The 2.4 million tonnes of pork China imported this year is just 4.4% of the pork it consumed in 2016. Even so, it is still 81% more than the volume imported by number two pork buyer Japan, and exceeds the total combined pork imports of South Korea, Mexico and Russia.
Going forward, the next year should see ongoing corn price deflation offset much of an expected decline in hog prices. At this time, with inventories having gone below sustainability levels, the highest profits are in piglet production.
With integrator margins staying healthy and so few backyard farms left to go out of business, China's swine sector should see a USDA projected 1.2%, 4 to 5 million head recovery in hog numbers, from 420 million at the end of 2016 to near 425 million in late 2017.
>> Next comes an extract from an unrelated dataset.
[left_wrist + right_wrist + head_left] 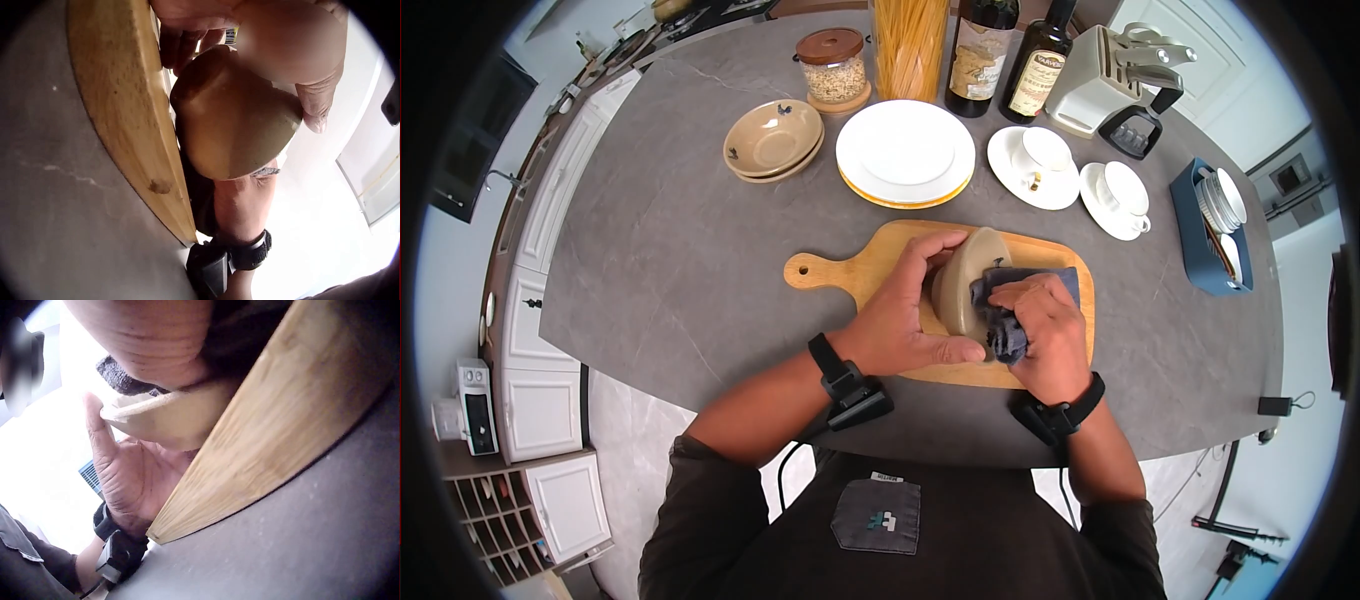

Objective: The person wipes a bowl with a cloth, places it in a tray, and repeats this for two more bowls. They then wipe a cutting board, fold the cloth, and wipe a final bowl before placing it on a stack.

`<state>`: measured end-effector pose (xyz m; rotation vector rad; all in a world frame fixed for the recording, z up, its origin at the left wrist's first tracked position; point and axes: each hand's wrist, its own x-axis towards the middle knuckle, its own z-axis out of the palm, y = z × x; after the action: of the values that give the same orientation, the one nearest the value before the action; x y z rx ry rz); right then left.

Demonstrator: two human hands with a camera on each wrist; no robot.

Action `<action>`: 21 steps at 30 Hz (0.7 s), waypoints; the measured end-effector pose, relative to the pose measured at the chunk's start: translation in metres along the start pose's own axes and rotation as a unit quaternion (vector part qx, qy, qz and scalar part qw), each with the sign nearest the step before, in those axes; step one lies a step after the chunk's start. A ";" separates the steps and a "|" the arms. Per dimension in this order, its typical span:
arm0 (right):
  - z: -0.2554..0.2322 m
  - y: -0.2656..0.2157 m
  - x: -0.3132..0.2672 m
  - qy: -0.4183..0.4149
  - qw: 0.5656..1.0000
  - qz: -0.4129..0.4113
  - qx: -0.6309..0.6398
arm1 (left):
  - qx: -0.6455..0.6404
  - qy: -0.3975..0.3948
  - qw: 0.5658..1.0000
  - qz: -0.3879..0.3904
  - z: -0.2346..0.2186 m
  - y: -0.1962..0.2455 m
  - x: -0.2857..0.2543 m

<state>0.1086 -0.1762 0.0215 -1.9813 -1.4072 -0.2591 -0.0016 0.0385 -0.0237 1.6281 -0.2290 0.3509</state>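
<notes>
A beige bowl [958, 292] stands tipped on its side above a wooden cutting board [872, 262], its opening turned to the right. My left hand [892, 318] grips it from the left, with the thumb at the near rim and the fingers round the far side. In the left wrist view the bowl's rounded underside [231, 128] faces the camera. My right hand [1048, 325] bunches a dark grey cloth [1008, 340] and holds it at the bowl's inside. Part of the cloth hangs out past the fingers over the board. The right wrist view shows the bowl's rim [134, 409] beside the left thumb.
Beyond the board are stacked beige bowls [772, 140], white plates [905, 150] and two white cups [1042, 150] on saucers. A jar [835, 75], pasta container [908, 50], bottles [978, 60] and knife block [1085, 85] line the back. A blue bin [1200, 250] with dishes stands right.
</notes>
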 end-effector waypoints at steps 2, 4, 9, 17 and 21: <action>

Having established all-time highs in RMB20/kg to 21/kg range this year, hog prices are expected to decline gradually through most of 2017. A hog price fall into the RMB12.50/kg to RMB15.00/range is expected to occur in tandem with falling feed costs. This should gradually move the centre of profit growth from pig production to slaughtering, which has seen below average returns in 2016, when hog prices rose faster than the cost of pork.
After several years of high prices and recession, next year's projected coincidence of lower prices, better economic growth and rising pork supplies is expected to see consumption grow at its fastest rate since the boom year of 2012. Moreover, high quality breed stock imports are expected to keep boosting swine productivity, such that the 1.2%+ increase in hog numbers is expected to make pork production rise 3.7%, from 51.85 million tonnes this year to 53.75 million tonnes in 2017.
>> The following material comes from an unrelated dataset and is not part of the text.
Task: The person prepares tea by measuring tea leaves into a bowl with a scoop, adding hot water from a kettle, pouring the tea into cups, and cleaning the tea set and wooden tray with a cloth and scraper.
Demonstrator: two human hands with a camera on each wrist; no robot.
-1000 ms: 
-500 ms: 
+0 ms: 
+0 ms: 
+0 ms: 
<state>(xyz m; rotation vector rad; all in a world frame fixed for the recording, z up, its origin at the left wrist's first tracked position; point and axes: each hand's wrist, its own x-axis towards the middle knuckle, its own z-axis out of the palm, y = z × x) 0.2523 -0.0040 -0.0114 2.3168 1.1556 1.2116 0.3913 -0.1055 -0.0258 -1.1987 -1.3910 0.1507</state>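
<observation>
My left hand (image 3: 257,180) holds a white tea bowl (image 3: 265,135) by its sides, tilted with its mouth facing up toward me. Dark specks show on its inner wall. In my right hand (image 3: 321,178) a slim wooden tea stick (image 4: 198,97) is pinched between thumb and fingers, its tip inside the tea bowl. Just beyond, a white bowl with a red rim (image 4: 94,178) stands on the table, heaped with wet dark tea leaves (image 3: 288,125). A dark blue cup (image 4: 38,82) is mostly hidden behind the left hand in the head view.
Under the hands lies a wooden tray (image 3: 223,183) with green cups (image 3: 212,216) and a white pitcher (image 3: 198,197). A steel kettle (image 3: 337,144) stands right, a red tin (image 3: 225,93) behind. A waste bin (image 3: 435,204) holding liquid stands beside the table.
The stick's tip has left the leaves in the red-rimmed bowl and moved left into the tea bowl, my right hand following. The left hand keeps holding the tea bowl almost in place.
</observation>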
This is slightly better than the 3.3% projected consumption increase to 55.87 million tonnes. That will keep the gap between supply and demand from widening, causing 2017 imports to level out at a very high level of 2.3 million tonnes, 100,000 tonnes or 4.2% less than in 2016.
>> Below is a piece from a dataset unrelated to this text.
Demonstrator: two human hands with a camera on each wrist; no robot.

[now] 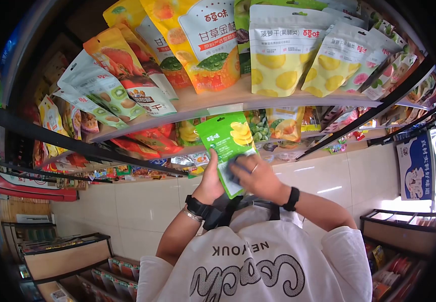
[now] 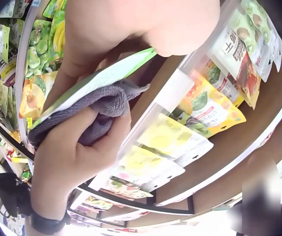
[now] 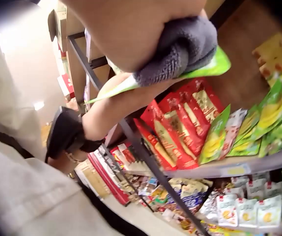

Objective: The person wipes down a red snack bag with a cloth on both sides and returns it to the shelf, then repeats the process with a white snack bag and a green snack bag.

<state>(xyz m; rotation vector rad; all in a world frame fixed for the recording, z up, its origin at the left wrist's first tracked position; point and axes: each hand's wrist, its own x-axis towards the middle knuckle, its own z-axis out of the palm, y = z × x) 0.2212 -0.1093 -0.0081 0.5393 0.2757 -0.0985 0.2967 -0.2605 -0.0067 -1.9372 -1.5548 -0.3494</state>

Going forward, provided corn market liberalisation keeps feed costs on a downtrend, higher production and the yuan's 13% drop in value could cause pork import volumes to decline to around 2 million tonnes near the end of the decade –but that would still leave China far and away the world's largest pork importer.
Moreover, it is doubtful that China's hog production can ever completely catch up to demand. With per capita consumption of approximately 40kg, four times as many people as America but with roughly the same quantity of arable land, there is a lack of frontier regions for swine farming. Production can keep pace with long-term growth but not overtake it to the extent of completely eliminating imports.
With China's hog market entering a secular two-year upturn, hog imports will bottom out near 2 million tonnes. Thereafter, the cost-effectiveness of boosting more feed efficient protein lines will make imports (which are currently 4.4% of consumption) end the next decade somewhere between 6% and 10% of China's pork demand. By the late 2020s, imports will exceed 3 million tonnes, such that the world's swine grower and pork consumer will achieve considerable market power as its top importer.